# Plowing Church parking lot



## Hamm18 (Oct 31, 2012)

How much would you charge for a church parking lot this size.


----------



## Dogplow Dodge (Jan 23, 2012)

Hamm18;2058142 said:


> How much would you charge for a church parking lot this size.
> 
> View attachment 147263


Well, if God asked me to do it, I'd do it for free. Otherwise, my longtime path to damnation and hell-fire would be my only other option..


----------



## maxwellp (Feb 16, 2013)

That is a really nice picture but how big is it. Trigger ?


----------



## SnoFarmer (Oct 15, 2004)

hey, op show us your numbers first?
experience?

what equipment are you going to use?

what are your costs an hr to operate a plow truck per hr?

what is your price for a ton of salt applied?

what are the triggers.

ps
you will be working double duty on Christmas if it snows.



Dogplow Dodge;2058185 said:


> Well, if God asked me to do it, I'd do it for free. ..


I'll give him a 10% discount...


----------



## jhenderson9196 (Nov 14, 2010)

I'm always a little confused when a poster is asked what type of equipment they're using before pricing advice is given. What difference does it make. Generally speaking snow removal is worth a given $ amount per sq. ft. Figure in obstacles and shoveling + deiceing chemicals and go from there. What difference does it make if someone uses 5 trucks or 1, or a skid steer or pay loader. If I can do the same job in 1/3 the time because I run a more efficient equipment mix do I bid 1/3 the value of the job?


----------



## maxwellp (Feb 16, 2013)

$390 a push - 2X on Sundays


----------



## BUFF (Dec 24, 2009)

maxwellp;2058545 said:


> $390 a push - 2X on Sundays


Sinner...........


----------



## jonniesmooth (Dec 5, 2008)

where do they want the snow stacked? How many islands are in the lot? how many entrances from the street? Time frame?


----------



## BUFF (Dec 24, 2009)

OP
I have two churches that I've been plowing for aboot 5yrs and they are great accounts for me. They're the last places to be plowed except on Sundays when they're cleaned off by 7am. Something I'd suggest is to mention in your quote, a schedule of activity's during the winter would be helpful to service the account. This display customer service is something that could be the extra thing that lands you the work.
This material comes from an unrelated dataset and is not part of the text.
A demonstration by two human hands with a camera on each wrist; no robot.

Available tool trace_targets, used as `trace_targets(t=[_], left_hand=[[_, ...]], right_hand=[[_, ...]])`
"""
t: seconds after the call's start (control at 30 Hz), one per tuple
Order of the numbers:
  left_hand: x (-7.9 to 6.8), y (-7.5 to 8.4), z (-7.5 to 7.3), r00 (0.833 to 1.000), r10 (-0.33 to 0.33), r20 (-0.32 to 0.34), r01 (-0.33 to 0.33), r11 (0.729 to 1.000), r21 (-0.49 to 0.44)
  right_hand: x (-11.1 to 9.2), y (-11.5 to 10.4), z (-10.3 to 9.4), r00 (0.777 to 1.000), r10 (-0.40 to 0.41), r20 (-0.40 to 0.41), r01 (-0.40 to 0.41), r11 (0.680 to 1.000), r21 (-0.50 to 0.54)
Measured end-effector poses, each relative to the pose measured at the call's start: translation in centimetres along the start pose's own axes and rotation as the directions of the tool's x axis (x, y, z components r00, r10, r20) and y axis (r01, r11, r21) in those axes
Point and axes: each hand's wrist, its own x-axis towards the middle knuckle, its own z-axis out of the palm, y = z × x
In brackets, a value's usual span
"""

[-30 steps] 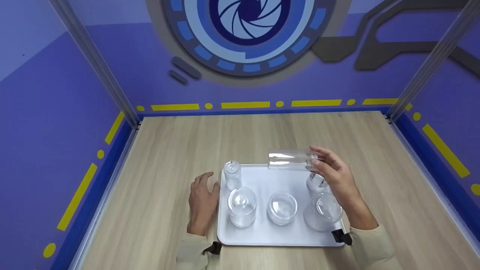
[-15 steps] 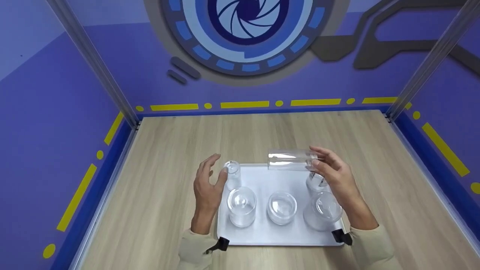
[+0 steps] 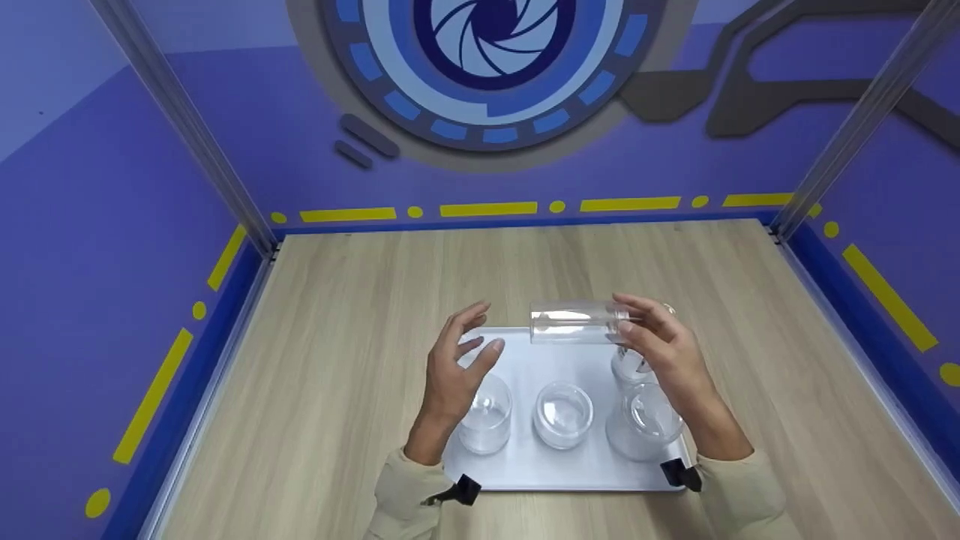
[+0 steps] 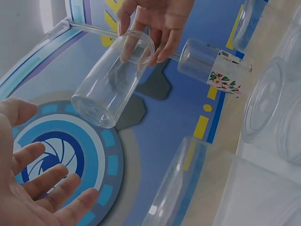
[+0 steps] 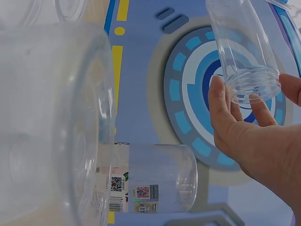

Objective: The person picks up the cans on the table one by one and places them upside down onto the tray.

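Tipped on its side above the back of the white tray [image 3: 525, 472], a tall clear jar [image 3: 570, 324] is gripped at its threaded mouth by my right hand [image 3: 671, 349]. Thumb and fingers pinch around that rim, and the jar's base points left. My left hand [image 3: 452, 379] hovers over the tray's left side, its spread fingers [image 4: 68, 179] facing the jar's base across a gap and holding nothing. Beneath the left hand a wide clear jar [image 3: 486, 427] is partly covered; the slim jar behind it is hidden in the head view.
A short round jar [image 3: 562, 416] stands mid-tray and a large jar [image 3: 641, 427] at its front right. Behind that, a jar with a floral label [image 4: 225, 77] stands beneath my right hand. Wooden tabletop [image 3: 337, 337] surrounds the tray, with blue walls [image 3: 195, 127] beyond.
My left hand has risen from beside the tray's left edge and moved right, over the tray, toward the held jar. The right hand and its jar have shifted only slightly left.
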Motion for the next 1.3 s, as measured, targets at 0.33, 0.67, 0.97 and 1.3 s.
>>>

I came up with aboot 2.375 acres

http://www.findlotsize.com/?place=+7305+E+Furnace+Branch+Rd,+Glen+Burnie,+MD+21060&submit=Go&r=e

Plowing only this would go for aboot $250.00 1-4" using a 1ton PU, manual trans with a 8.2' V with wings.
BTW the islands in the lot will be a time sucker unless you run a back blade to pull out from the corners.


----------